=== TASK ITEM ===
Would you please state how many lines in the entries contain the word "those"? Only the number should be given.

Stored records
::::::::

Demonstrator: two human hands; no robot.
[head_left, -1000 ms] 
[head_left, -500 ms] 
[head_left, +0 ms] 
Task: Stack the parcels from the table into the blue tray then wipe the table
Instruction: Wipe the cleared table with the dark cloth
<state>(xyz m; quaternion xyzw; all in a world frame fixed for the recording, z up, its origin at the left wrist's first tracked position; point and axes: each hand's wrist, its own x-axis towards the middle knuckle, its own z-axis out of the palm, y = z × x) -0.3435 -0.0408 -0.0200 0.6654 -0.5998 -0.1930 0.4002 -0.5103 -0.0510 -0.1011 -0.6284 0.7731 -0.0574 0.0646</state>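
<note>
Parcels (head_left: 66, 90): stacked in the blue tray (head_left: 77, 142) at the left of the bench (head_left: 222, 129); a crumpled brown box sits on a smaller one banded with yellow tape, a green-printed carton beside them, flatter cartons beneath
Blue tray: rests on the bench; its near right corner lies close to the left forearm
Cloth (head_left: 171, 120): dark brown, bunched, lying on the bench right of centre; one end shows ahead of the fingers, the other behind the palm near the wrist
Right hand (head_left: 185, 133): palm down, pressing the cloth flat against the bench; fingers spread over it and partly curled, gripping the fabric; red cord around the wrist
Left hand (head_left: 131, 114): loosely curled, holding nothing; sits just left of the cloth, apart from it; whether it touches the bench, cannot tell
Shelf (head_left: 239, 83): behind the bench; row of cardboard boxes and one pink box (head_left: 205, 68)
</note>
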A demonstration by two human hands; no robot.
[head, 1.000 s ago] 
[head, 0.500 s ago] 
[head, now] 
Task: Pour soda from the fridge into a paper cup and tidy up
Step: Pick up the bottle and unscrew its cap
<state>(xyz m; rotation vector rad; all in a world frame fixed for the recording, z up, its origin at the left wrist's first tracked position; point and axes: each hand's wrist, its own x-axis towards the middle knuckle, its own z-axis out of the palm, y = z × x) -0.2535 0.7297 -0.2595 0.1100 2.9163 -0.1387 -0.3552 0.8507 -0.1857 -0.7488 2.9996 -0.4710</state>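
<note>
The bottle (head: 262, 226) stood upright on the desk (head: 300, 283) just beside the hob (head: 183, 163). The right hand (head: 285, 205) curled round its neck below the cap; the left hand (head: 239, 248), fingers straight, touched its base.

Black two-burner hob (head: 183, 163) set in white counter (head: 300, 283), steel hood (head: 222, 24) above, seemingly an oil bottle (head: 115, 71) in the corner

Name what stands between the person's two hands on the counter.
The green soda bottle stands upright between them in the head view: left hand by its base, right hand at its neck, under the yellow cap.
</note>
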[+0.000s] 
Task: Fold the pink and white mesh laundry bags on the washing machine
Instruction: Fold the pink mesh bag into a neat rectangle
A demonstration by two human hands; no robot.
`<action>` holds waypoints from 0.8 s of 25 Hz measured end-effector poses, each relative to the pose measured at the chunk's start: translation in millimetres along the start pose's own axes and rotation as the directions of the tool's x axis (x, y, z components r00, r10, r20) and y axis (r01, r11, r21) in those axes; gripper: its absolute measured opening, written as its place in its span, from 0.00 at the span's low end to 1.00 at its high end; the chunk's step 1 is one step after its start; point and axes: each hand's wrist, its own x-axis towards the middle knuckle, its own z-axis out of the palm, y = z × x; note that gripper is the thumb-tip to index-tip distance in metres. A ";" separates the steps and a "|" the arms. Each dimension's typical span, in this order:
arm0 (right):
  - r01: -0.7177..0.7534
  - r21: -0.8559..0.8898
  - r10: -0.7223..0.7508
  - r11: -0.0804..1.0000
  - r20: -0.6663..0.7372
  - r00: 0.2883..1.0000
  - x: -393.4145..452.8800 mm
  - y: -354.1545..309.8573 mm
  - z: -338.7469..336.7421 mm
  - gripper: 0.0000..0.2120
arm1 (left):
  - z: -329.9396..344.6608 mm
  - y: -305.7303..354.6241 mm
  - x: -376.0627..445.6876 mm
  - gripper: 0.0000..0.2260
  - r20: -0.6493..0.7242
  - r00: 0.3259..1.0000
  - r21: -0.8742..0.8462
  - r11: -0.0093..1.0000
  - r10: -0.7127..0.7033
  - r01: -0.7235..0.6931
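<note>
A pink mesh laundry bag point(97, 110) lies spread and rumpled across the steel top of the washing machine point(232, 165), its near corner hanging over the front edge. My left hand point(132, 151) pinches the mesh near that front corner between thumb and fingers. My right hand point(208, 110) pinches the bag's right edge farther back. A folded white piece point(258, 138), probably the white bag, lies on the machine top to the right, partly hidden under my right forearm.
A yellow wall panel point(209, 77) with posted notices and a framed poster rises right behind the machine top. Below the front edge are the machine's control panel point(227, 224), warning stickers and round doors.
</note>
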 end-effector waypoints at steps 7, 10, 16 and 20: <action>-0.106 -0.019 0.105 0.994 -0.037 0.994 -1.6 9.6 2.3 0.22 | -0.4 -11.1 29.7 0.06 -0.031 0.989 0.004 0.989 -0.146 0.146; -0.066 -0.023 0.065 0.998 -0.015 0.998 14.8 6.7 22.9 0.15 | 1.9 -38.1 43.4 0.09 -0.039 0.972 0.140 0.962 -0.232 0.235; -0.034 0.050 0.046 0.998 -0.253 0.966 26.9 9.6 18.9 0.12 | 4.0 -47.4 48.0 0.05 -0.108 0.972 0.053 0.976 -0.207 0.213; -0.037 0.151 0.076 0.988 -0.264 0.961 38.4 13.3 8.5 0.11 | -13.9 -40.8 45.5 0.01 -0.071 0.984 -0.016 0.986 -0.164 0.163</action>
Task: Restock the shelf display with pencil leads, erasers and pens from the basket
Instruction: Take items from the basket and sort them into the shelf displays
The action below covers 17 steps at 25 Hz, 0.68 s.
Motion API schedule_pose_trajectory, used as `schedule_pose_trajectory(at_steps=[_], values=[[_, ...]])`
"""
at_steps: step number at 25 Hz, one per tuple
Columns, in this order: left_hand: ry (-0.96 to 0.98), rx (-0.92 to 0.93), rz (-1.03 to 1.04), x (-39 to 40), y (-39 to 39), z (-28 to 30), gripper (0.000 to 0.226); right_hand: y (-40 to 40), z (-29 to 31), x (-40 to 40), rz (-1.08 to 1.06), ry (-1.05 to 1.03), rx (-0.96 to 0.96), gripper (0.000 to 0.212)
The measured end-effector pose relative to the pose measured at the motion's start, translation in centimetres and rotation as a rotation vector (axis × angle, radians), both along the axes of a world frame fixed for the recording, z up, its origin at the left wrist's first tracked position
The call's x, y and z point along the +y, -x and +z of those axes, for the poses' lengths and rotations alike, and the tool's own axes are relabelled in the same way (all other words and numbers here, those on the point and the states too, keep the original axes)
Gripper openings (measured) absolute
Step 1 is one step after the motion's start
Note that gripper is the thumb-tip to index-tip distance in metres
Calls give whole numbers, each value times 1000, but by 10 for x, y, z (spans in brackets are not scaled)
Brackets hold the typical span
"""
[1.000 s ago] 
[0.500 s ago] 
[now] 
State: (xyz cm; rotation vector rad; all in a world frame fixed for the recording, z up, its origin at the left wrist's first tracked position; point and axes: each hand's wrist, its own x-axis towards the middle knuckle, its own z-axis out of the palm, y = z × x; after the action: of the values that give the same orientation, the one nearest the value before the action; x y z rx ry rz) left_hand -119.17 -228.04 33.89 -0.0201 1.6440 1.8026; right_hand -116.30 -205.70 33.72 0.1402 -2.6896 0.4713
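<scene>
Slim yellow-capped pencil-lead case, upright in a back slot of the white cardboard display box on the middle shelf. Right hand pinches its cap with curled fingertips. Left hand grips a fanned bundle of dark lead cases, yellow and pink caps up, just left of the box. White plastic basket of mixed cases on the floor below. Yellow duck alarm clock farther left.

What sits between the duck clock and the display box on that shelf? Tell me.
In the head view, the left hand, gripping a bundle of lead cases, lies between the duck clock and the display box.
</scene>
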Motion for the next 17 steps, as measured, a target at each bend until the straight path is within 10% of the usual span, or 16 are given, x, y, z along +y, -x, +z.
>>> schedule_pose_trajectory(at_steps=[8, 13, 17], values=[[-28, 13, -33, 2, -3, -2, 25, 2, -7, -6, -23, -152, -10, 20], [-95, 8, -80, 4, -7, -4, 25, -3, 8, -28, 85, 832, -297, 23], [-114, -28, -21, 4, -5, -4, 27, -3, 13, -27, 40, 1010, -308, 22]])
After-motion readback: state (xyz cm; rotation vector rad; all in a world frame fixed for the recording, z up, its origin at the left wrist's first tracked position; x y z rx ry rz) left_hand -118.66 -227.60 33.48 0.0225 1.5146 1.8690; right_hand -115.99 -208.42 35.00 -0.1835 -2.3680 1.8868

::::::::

=== REPLY TO THE EXERCISE ===
2